The National Institutes of Health (NIH) has reversed its decision to cap the number of grants that an investigator can receive after pointed opposition from some members of the scientific community and Advisory Committee to the Director. The NIH will instead create a pool of money reserved for early career investigators and mid-career investigators in danger of leaving the research workforce due to lack of funding or who are seeking their second award.
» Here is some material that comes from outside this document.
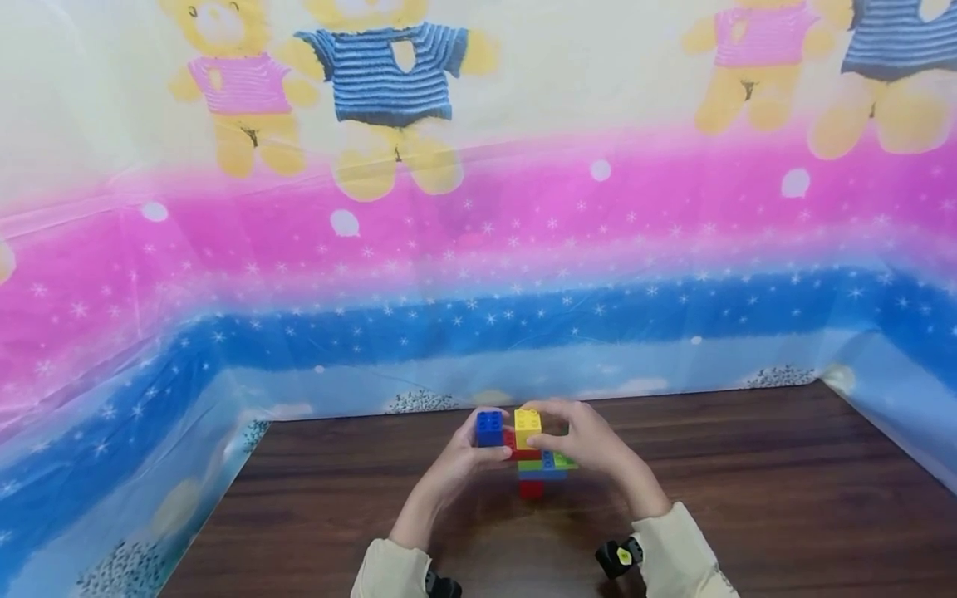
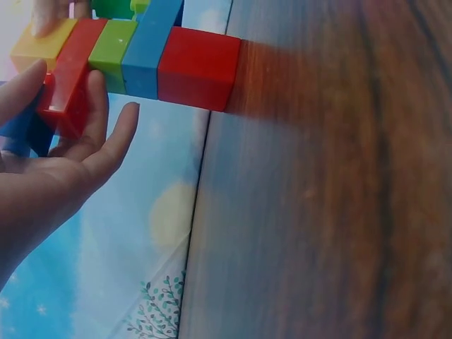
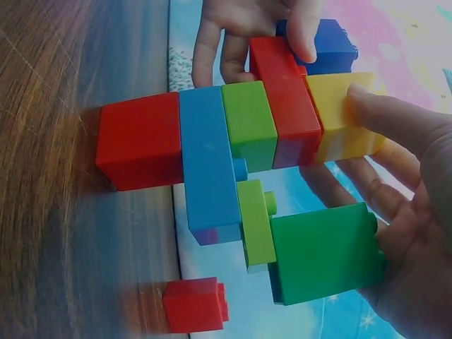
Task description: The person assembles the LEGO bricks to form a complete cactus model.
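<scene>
A tower of plastic toy bricks stands on the table between both hands. From its red bottom brick (image 3: pixel 139 141) upward come a long blue brick (image 3: pixel 210 162), a light green brick (image 3: pixel 250 123) and a long red brick (image 3: pixel 286 99). A dark blue brick (image 1: pixel 489 428) and a yellow brick (image 1: pixel 527 428) top it side by side. My left hand (image 1: pixel 458 461) grips the dark blue brick and the red one below, thumb in front. My right hand (image 1: pixel 598 440) pinches the yellow brick. Near its palm, a dark green brick (image 3: pixel 325 251) sits on a thin light green piece (image 3: pixel 256 222).
A loose red brick (image 3: pixel 194 305) stands on the brown wooden table (image 1: pixel 336 490), apart from the tower. Behind the table's far edge hangs a printed cloth (image 1: pixel 478 332) with bears and snowflakes, which also runs along both sides.
</scene>
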A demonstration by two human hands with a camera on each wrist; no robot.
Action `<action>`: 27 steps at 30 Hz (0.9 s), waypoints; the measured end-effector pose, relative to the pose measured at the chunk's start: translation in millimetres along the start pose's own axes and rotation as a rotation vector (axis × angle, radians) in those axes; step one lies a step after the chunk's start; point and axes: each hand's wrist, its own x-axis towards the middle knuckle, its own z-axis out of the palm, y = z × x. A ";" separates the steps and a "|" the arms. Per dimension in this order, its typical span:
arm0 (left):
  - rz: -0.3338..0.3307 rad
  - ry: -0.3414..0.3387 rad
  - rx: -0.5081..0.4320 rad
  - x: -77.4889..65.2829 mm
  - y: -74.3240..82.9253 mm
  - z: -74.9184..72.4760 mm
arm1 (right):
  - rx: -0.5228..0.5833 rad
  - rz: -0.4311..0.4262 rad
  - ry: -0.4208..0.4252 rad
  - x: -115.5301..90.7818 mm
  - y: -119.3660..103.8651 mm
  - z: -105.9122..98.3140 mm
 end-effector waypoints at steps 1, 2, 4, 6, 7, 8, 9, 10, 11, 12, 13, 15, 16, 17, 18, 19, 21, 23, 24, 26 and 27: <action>0.003 0.001 -0.002 0.3 0.2 0.2 | -0.007 -0.001 0.002 0.2 -0.2 -0.2; 0.003 0.003 -0.005 0.4 0.4 0.3 | -0.012 -0.004 0.004 0.4 -0.3 -0.5; 0.003 0.006 -0.006 0.3 0.7 0.6 | -0.012 -0.005 0.007 0.4 -0.2 -0.8; 0.004 0.005 -0.007 0.2 0.7 0.8 | -0.008 -0.006 0.007 0.1 0.3 -0.9; 0.006 0.004 -0.008 0.2 0.9 1.0 | -0.005 -0.005 0.006 -0.1 0.6 -1.0; 0.009 0.003 -0.005 0.2 0.6 1.0 | -0.001 -0.005 0.004 -0.5 0.8 -1.2; 0.009 0.002 -0.005 0.2 0.6 1.1 | 0.002 -0.003 0.001 -0.8 0.8 -1.4; 0.010 0.002 -0.006 0.2 0.5 1.1 | 0.004 -0.001 -0.002 -1.0 0.8 -1.7; 0.010 0.002 -0.008 0.2 0.5 1.0 | 0.001 -0.002 -0.006 -1.1 0.9 -2.1; 0.010 0.001 -0.008 0.3 0.4 1.0 | -0.003 0.003 -0.009 -1.2 0.6 -2.6; 0.008 0.001 -0.008 0.2 0.2 1.0 | -0.005 0.012 -0.012 -1.5 0.4 -2.9; 0.001 0.002 -0.011 0.3 -0.3 0.8 | -0.012 0.027 -0.015 -1.6 0.3 -3.4; 0.000 0.002 -0.012 0.4 -0.5 0.8 | -0.015 0.032 -0.014 -1.6 0.1 -3.8; -0.001 0.003 -0.012 0.6 -0.7 0.8 | -0.021 0.033 -0.014 -1.7 0.1 -4.0; 0.001 0.003 -0.013 0.6 -0.9 0.8 | -0.023 0.037 -0.014 -1.7 0.2 -4.0; 0.000 0.004 -0.015 0.5 -1.0 0.8 | -0.025 0.036 -0.014 -1.8 0.4 -3.9; -0.001 0.004 -0.018 0.3 -1.5 0.7 | -0.027 0.025 -0.016 -1.7 0.7 -3.3; 0.001 0.000 -0.021 0.7 -2.2 1.1 | -0.031 0.015 -0.018 -1.8 1.6 -3.3; 0.005 -0.005 -0.026 0.7 -2.7 1.2 | -0.022 0.017 -0.017 -1.6 1.9 -3.0; 0.004 -0.015 -0.039 1.3 -4.1 0.9 | -0.003 0.011 -0.017 -1.1 3.0 -1.8; 0.002 -0.019 -0.047 1.7 -5.0 0.8 | 0.007 0.010 -0.017 -1.0 3.7 -1.0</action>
Initially, the NIH created a grant support index (GSI) that assigned a value to each type of research project grant. Under the initial plan, the NIH would essentially limit the number of grants any investigator could hold at once to the equivalent of three single-principle investigator R01s. The NIH estimated that this would create 1,600 new awards that could be more broadly shared among the research workforce. The plan was based on data that showed diminishing returns in productivity after an investigator received a certain number of grants and data that showed the difficulty early and mid-career investigators had in obtaining funding.

The GSI received positive feedback from many members of the scientific community, such as from Future of Research. However, negative feedback to the plan, prompted NIH officials to scrap the GSI and replace it with the Next Generation Research Initiative (NGRI). This new plan will reserve $210 million this year for early and mid-career investigators with the goal of increasing this fund to $1.1 billion dollars per year over 5 years if the budget allows.

The NGRI was announced at the latest meeting of the Advisory Committee to the Director. The NIH is accepting feedback through NIH Deputy Director for Extramural Research, Dr. Mike Lauer’s, blog or at publicinput@od.nih.gov. Information about the new research initiative will be communicated through the NGRI website.

AADR will continue to track developments with this initiative. Please contact Science Policy Analyst, Dr. Seun Ajiboye, at sajiboye@iadr.org with any questions, concerns and feedback.

Collins reappointed as NIH Director

The Trump administration has announced that Dr. Francis Collins will be reappointed as Director of the National Institutes of Health (NIH). Dr. Collins was originally appointed NIH Director by the Obama administration in 2009, having worked on former President Obama’s transition team.

At the end of each administration, political appointees turn in resignation letters to allow the incoming administration to select new personnel. Dr. Collins expected to finish his tenure with the Obama administration but indicated that he wanted to continue as the Director under Trump. Dr. Collins continued to serve on a temporary basis after President Trump took office until a permanent replacement could be named. However, Dr. Collins enjoyed broad support from the research community as well as members of Congress. In an unprecedented step, Republican leaders sent a letter to  President Trump urging him to reappoint Dr. Collins as the head of the NIH. President Trump met with Dr. Collins on many occasions both before and after the President’s inauguration, but Dr. Collins’ future at NIH was unclear until now.

AADR congratulates Dr. Collins on his reappointment and looks forward to continuing to work with the Director and the NIH to support and advance biomedical research.